Respons Ismail pun menjadi bagian dari keajaiban spiritual kisah ini:

“Wahai ayahku, kerjakanlah apa yang diperintahkan kepadamu; insya Allah kamu akan mendapatiku termasuk orang-orang yang sabar.” (QS. Ash-Shaffat: 102)

Bayangkan—seorang anak muda, dalam usia di mana kehidupan baru saja terbuka di hadapannya, justru menyambut perintah yang paling berat itu dengan penuh keikhlasan. Tidak ada penolakan. Tidak ada air mata protes. Hanya ketundukan. Ini adalah pelajaran besar tentang makna taat tanpa syarat, sesuatu yang semakin langka dalam dunia yang dipenuhi logika transaksional dan kepentingan pribadi.

 

Dan ketika keduanya telah menyerahkan diri sepenuhnya pada perintah Allah, datanglah pertolongan dari langit:

“Dan Kami tebus anak itu dengan seekor sembelihan yang besar.” (QS. Ash-Shaffat: 107)

Inilah awal dari syariat qurban. Seekor hewan sembelihan sebagai bentuk simbolik dari penyembelihan ego, cinta dunia, dan kelekatan terhadap sesuatu yang bisa menyaingi cinta kepada Allah.

 

Lebih dari Sekedar Ritual

Hari ini, saat kita menyembelih hewan qurban, pertanyaannya bukan hanya “apakah hewan ini sah secara syariat?” tetapi juga “apakah aku telah menyembelih egoku, keangkuhanku, dan kecintaanku pada dunia yang berlebihan?”

 

Makna qurban bukan hanya darah dan daging. Allah menegaskan dalam Al-Qur’an:

“Daging-daging unta dan darahnya itu sekali-kali tidak dapat mencapai (keridhaan) Allah, tetapi ketakwaan dari kamulah yang dapat mencapainya.” (QS. Al-Hajj: 37)

Di sinilah titik temu antara cinta dan taat. Cinta kepada Allah menuntut pengorbanan. Dan ketaatan yang lahir dari cinta bukanlah keterpaksaan, tapi kerelaan. Nabi Ibrahim dan Ismail tidak sekadar menjalankan perintah, mereka menyerahkan hati mereka secara utuh. Tak ada keberatan, hanya kepasrahan kepada kehendak Ilahi.

 

Refleksi Diri Menjelang Idul Adha

Mari kita bertanya pada diri:

  • Siapa “Ismail” dalam hidup kita—hal yang paling kita cintai?
  • Apakah kita rela mengorbankan itu jika Allah memerintahkannya?
  • Apakah kita bersedia meninggalkan kesenangan, ambisi, atau bahkan rasa nyaman, demi mendekat kepada-Nya?

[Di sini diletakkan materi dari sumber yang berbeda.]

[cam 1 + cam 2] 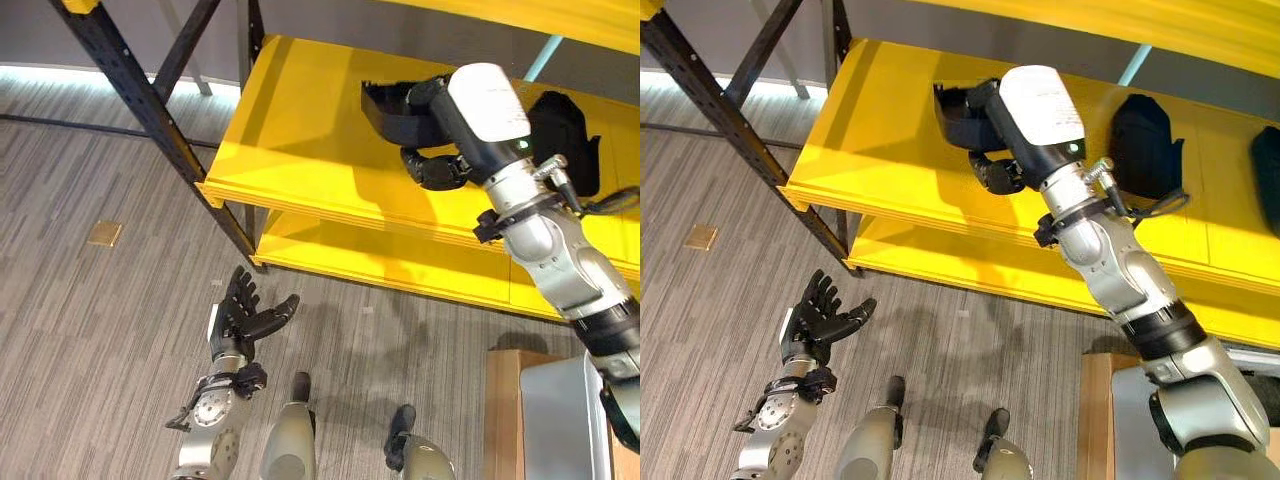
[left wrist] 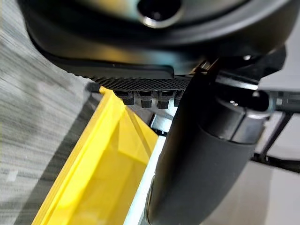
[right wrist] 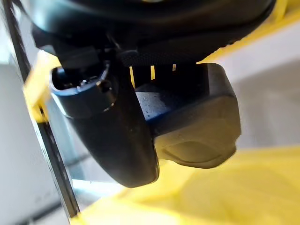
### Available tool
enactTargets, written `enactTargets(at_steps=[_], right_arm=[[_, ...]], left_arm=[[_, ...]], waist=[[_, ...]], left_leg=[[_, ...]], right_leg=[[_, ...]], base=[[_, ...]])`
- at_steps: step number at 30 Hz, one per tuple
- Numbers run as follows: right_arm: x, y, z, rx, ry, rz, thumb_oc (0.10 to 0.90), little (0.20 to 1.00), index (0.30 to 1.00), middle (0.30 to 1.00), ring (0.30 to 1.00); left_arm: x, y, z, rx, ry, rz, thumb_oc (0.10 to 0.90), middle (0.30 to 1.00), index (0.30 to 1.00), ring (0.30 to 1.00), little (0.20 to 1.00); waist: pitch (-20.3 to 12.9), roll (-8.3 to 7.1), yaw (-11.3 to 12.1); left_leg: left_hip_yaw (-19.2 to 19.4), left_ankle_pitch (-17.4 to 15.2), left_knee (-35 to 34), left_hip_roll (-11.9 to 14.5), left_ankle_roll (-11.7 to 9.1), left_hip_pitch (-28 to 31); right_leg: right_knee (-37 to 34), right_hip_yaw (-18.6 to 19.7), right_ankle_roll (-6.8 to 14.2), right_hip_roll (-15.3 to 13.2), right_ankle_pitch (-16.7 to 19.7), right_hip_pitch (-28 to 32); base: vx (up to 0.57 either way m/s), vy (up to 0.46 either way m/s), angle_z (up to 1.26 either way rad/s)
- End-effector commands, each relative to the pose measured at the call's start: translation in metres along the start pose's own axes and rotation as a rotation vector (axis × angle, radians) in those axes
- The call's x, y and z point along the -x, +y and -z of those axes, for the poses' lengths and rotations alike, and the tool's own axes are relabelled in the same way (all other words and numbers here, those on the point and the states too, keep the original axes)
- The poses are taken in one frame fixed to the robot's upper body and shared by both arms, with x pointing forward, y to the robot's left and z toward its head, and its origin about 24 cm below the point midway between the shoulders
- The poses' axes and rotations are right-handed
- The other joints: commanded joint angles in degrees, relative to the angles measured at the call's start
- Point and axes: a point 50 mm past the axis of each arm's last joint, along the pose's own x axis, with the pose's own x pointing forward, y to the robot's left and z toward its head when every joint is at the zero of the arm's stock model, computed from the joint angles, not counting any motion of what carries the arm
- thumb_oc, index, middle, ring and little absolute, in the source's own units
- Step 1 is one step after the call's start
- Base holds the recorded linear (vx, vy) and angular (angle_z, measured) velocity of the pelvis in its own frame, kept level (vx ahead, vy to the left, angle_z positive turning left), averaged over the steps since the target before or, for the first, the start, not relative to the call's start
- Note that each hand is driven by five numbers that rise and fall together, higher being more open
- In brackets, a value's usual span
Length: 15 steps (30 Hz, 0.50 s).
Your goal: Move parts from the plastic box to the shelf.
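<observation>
The right hand (image 1: 437, 165) reaches over the yellow shelf (image 1: 300, 150), fingers and thumb curled round a black part (image 3: 197, 126) at about 12 o'clock in the head views. A second black part (image 1: 560, 135) lies on the shelf at 2 o'clock. The left hand (image 1: 245, 315) hangs over the floor (image 1: 90, 320) at 7 o'clock, fingers spread wide, holding nothing.

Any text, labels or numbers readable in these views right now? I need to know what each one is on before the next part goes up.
None can be read.
White cover on the right arm: faint marks, too blurred to read.
Black part in the right hand, over the yellow shelf: no print visible.
Second black part lying on the shelf: no label visible.
Left hand, low over the floor: no markings.
</observation>
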Motion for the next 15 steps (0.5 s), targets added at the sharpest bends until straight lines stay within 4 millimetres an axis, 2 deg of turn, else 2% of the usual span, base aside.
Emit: enactTargets(at_steps=[1,8,15], right_arm=[[-0.035,-0.071,-0.018,-0.031,-0.071,0.272,0.4,0.3,0.3,0.3,0.3],[-0.056,-0.064,0.004,-0.031,0.068,0.224,0.4,0.3,0.3,0.3,0.3],[-0.058,-0.053,0.027,-0.015,0.204,0.184,0.4,0.3,0.3,0.3,0.3]], left_arm=[[-0.001,-0.013,-0.049,-0.006,-0.234,0.159,0.9,1.0,1.0,1.0,1.0],[-0.004,-0.02,-0.054,0.026,-0.249,0.196,0.9,1.0,1.0,1.0,1.0],[-0.007,-0.026,-0.058,0.038,-0.266,0.213,0.9,1.0,1.0,1.0,1.0]], waist=[[-3.22,-2.54,1.89],[-0.61,-0.81,4.25],[0.54,0.58,5.44]], left_leg=[[-0.28,2.21,2.54,3.12,-1.8,-6.95],[-2.56,3.09,2.77,1.67,-1.83,-9.64],[-3.34,3.47,3.09,0.93,-1.69,-11.21]], right_leg=[[-3.84,-0.69,2.02,-5.18,-1.92,11.42],[-1.97,-3.13,1.68,-5.45,-2.8,10.3],[-0.46,-3.81,1.38,-5.68,-3.76,9.02]], base=[[-0.02,-0.034,0.35],[-0.02,-0.011,0.27],[0.0,0.008,0.08]])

Qurban bukan soal banyaknya hewan yang disembelih, tapi seberapa dalam kita memaknai pengorbanan itu dalam kehidupan sehari-hari. Apakah kita telah menyembelih sifat sombong, dengki, kikir, atau keengganan untuk taat kepada perintah Allah?

 

Warisan Abadi

Kisah Nabi Ibrahim dan Ismail adalah warisan abadi yang kita peringati setiap tahun, bukan untuk sekedar dikenang, tapi untuk diteladani. Dalam dunia yang sering mengukur nilai berdasarkan materi, pengorbanan mereka mengajarkan bahwa nilai sejati terletak pada keikhlasan dan ketundukan kepada Allah.

 

Semoga qurban kita tahun ini bukan hanya menyentuh kulit, tapi juga merobek tabir kelalaian hati. Semoga kita bisa menghidupkan kembali semangat cinta dan taat dalam kehidupan yang semakin sibuk dan jauh dari makna spiritual.